# Paying Council (IMI) Tax from the UK



## Vince2005

Hi,
I am new to this and hoping for some advice please. My husband and I bought a property in Lagos in 2006 and had hoped to move over but life went a different way and we have not been able to. We now have a local tenant and do usually visit once a year to deal with any issues and to pay the property council IMI tax. Due to ill health we have not been able to visit for 2 years and have also changed our UK address, we have tried to contact various offices to request that a bill be sent to our new UK address and have had the emails passed on but had no other reply. When I try to go online to register to pay by bank transfer I keep coming up with issues and also get quite confused with the information requested. I have also emailed the solicitor we used in Lagos and had no reply.

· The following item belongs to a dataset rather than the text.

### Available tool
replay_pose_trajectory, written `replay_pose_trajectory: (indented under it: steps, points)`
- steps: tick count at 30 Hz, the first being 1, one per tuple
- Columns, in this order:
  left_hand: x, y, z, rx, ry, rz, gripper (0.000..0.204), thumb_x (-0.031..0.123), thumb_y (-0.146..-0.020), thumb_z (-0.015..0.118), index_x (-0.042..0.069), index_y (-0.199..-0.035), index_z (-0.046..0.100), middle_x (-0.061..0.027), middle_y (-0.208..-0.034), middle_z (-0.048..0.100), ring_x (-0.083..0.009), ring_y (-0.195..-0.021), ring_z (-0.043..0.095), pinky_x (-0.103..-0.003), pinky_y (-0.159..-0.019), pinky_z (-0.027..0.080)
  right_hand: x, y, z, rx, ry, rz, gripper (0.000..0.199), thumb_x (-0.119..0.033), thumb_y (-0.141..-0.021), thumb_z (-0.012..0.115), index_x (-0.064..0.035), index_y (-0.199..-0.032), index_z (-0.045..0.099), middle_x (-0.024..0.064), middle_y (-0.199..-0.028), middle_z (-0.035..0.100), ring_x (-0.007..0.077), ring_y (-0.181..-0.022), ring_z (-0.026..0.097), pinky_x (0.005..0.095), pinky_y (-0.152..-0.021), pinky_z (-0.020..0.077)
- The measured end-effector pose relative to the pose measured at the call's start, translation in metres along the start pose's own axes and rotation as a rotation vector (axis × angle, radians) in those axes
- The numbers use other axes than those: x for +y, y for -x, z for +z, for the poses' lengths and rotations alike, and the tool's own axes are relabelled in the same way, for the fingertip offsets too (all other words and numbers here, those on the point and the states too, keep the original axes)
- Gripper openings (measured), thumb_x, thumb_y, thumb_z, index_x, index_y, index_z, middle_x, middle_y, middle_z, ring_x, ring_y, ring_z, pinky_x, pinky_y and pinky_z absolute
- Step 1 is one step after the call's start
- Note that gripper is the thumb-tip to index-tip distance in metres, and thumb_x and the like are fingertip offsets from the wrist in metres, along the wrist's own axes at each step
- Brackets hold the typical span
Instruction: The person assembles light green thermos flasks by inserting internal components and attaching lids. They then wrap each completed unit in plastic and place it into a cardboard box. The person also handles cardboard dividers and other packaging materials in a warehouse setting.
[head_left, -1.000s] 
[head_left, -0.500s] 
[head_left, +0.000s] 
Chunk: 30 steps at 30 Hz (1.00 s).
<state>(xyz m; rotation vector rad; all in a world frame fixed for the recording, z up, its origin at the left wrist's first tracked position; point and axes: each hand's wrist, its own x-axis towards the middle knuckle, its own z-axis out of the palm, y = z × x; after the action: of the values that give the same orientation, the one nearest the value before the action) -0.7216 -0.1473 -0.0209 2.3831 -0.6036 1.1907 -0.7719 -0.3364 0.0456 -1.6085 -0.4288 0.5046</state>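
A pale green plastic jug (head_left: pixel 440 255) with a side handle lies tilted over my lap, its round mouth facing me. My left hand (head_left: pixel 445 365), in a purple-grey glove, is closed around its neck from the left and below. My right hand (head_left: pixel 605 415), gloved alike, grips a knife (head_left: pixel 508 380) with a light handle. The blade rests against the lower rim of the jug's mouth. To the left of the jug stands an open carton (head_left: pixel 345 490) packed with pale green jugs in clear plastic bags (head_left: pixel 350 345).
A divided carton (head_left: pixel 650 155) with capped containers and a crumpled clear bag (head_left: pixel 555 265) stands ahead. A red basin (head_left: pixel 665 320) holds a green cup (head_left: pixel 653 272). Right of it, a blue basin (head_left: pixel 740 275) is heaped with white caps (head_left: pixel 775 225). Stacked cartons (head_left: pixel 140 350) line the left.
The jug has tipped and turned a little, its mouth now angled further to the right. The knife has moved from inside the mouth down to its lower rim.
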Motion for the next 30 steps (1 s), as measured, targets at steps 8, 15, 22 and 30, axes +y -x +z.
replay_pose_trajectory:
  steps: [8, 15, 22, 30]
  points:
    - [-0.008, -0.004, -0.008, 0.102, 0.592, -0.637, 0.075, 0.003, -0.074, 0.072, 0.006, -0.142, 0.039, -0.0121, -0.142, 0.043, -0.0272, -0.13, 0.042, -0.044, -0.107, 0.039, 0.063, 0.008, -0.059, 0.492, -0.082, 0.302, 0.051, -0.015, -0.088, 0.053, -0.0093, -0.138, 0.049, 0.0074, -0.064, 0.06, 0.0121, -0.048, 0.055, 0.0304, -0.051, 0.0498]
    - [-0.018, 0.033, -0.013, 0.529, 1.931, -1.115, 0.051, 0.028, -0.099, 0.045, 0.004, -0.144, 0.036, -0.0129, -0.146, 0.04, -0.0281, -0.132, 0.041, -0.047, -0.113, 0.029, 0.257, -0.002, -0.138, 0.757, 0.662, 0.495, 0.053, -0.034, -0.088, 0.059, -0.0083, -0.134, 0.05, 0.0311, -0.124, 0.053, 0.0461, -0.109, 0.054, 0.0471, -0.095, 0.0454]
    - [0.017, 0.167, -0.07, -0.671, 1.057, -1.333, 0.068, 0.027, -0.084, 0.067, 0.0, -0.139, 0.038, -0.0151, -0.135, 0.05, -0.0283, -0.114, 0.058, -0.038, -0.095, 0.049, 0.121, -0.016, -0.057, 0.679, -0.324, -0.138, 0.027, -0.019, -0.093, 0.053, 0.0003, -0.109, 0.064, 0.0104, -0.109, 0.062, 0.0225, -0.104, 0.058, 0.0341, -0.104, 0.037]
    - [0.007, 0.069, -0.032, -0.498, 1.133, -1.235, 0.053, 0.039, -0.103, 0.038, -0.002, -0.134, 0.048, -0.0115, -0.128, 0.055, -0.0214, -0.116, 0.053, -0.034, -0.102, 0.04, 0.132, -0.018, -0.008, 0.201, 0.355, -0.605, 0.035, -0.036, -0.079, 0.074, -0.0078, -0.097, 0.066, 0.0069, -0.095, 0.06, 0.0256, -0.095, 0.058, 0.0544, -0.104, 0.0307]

I know that there is a way of paying someone to act as a representative for you to deal with the tax and I wondered if anyone could please recommend someone or give me some advice on what i could do? 

Thank you in advance


----------



## RichardHenshall

It would seem that you are probably registered as being resident in Portugal, so any attempt to register at the Portal das Finanças will involve a time sensitive activation password being sent by mail to your Portuguese address (?), which you will need to provide during registration. If your tenant is cooperative they could open the letter and give you the details by email or similar for you to complete registration. If it's your solicitor's address, they're probably already your representative(s).

Once registered you have a better chance of communicating your change of address but you may have to end up (both?) doing this in person or appointing a (new?) representative who helps you.


----------



## Vince2005

Thank you for your advice will look into it.


----------